Figure 5.—

Distribution of the MSL complex in the mof mutant as revealed by MSL-1 labeling. (A) (a) A mixture of polytene chromosomes from mof males and mle/mle females stained with propidium iodide (PI). (b) The same nuclei probed for MSL-1. The females have no detectable MSL labeling on their chromosomes (Bhadra et al. 1999) and serve as a background control. The mof males show a destabilization of the MSL complex such that a low level of binding is now present on the autosomes, although a stronger labeling still occurs on the X. (c) A mixture of polytene chromosomes from mof and normal males stained with PI. (d) The same nuclei probed for MSL-1. The normal males show the usual strong labeling on the X chromosome and no detectable autosomal labeling.
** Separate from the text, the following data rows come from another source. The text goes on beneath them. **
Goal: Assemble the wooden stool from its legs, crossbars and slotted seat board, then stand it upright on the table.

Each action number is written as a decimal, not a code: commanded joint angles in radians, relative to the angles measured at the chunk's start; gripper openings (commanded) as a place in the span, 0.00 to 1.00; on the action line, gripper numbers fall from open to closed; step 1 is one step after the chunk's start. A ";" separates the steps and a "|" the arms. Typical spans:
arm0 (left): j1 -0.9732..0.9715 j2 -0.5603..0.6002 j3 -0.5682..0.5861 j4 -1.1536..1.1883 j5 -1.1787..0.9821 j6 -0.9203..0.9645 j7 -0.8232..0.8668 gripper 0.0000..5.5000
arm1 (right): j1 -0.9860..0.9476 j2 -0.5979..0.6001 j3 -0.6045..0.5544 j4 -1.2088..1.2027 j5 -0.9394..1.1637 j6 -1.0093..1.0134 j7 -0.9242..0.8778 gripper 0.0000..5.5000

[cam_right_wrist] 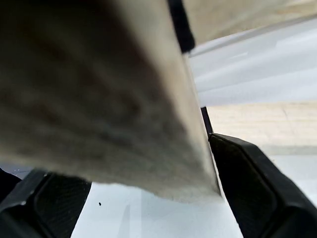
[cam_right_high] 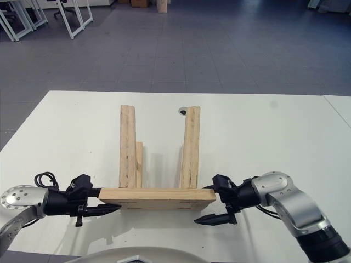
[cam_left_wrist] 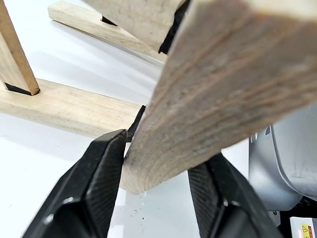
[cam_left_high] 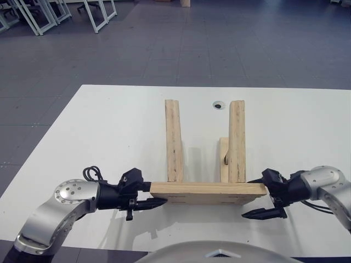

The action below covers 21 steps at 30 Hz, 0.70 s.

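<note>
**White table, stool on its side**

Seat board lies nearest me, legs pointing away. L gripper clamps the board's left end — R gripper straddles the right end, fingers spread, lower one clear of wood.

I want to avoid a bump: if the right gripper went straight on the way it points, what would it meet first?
The seat board: its end already sits inside the open right gripper, so it would probably soon butt against the gripper's base.
</note>
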 commanded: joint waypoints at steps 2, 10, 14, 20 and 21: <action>-0.019 0.008 0.020 -0.013 -0.066 0.026 -0.016 0.34 | -0.006 0.007 0.015 0.034 -0.032 -0.020 -0.008 0.67; 0.004 0.019 0.012 -0.001 -0.071 0.022 -0.039 0.33 | -0.114 -0.006 -0.037 -0.007 0.082 0.144 -0.002 0.43; 0.009 0.035 0.023 0.019 -0.070 0.011 -0.065 0.31 | -0.178 -0.027 -0.071 -0.081 0.206 0.286 0.020 0.35; -0.034 0.033 0.060 0.044 -0.121 0.013 -0.076 0.29 | -0.197 -0.063 -0.080 -0.103 0.260 0.391 0.034 0.33; -0.059 0.038 0.072 0.044 -0.151 0.051 -0.060 0.29 | -0.198 -0.081 -0.076 -0.121 0.282 0.436 0.034 0.33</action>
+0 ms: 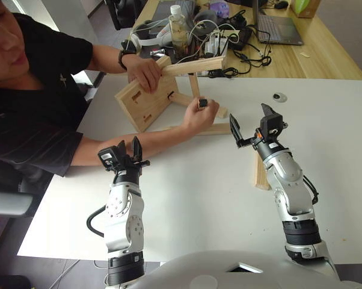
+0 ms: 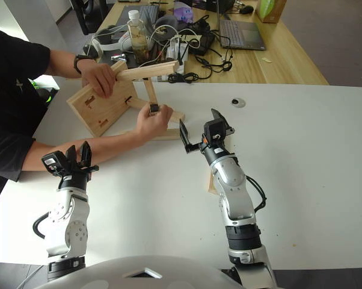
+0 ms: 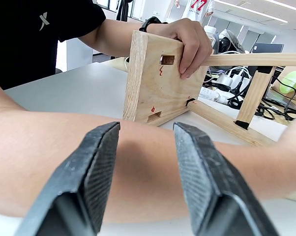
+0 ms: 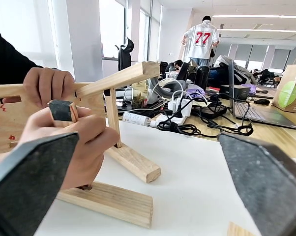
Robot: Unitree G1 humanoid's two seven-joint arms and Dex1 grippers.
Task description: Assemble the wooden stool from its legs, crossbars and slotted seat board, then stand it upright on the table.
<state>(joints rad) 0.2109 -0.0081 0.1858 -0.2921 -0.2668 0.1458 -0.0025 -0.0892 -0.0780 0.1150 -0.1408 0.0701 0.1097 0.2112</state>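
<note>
I have both pincers idle while a person does the fitting. The seat board (image 1: 146, 99) stands tilted on one edge at about 11 o'clock on the tabletop (image 1: 325, 180), with its slotted face turned my way. I judge it is propped like that so the slots can be reached from the side.

One hand (image 1: 144, 72) grips the board's top corner to steady it. The other hand (image 1: 200, 114), at 3 o'clock of the board, pinches a short dark-tipped piece (image 1: 202, 103), apparently lining it up with the frame.

My count of the wood:
- One board.
- One upper leg (image 1: 196, 65), jutting from the board's top toward 3 o'clock.
- One crossbar (image 1: 194, 86), dropping down from that leg.
- One lower leg (image 1: 180, 98), running out of the board along the tabletop.
- One stick (image 1: 216, 128), lying flat at 5 o'clock of the board, just past the working hand.
- One loose piece (image 1: 259, 174), farther toward 4 o'clock and partly under my right forearm.

On the left wrist view I count two unfilled slots (image 3: 167, 60) in the board.

My left pincer (image 1: 128, 147) sits at 8 o'clock of the tabletop, released and carrying nothing, with the person's forearm lying right across its front. My right pincer (image 1: 250, 123) hangs at 4 o'clock of the frame, spread wide and empty. It faces the frame, near the working hand but not touching it.

I reckon the build is only partway along, since the frame is on its side and parts are unfitted.
</note>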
In contrast, the mof males exhibit some degree of MSL labeling on the autosomes. (B) Magnified views for comparison of single nuclei from the two mixtures in A. (C) Magnified views of the X chromosome from four genotypes. The normal male (+/Y) has strong labeling on the X. The normal female (+/+) (from a labeling not shown above) has a lower level of labeling, which is similar to the autosomes in the same nucleus (Hiebert and Birchler 1994). The mof male (mof/Y) retains strong binding at the high-affinity sites and weaker binding between them. The mle/mle female (mle/mle) shows no detectable labeling and illustrates that the signal between the strongly bound sites in the mof male is above background.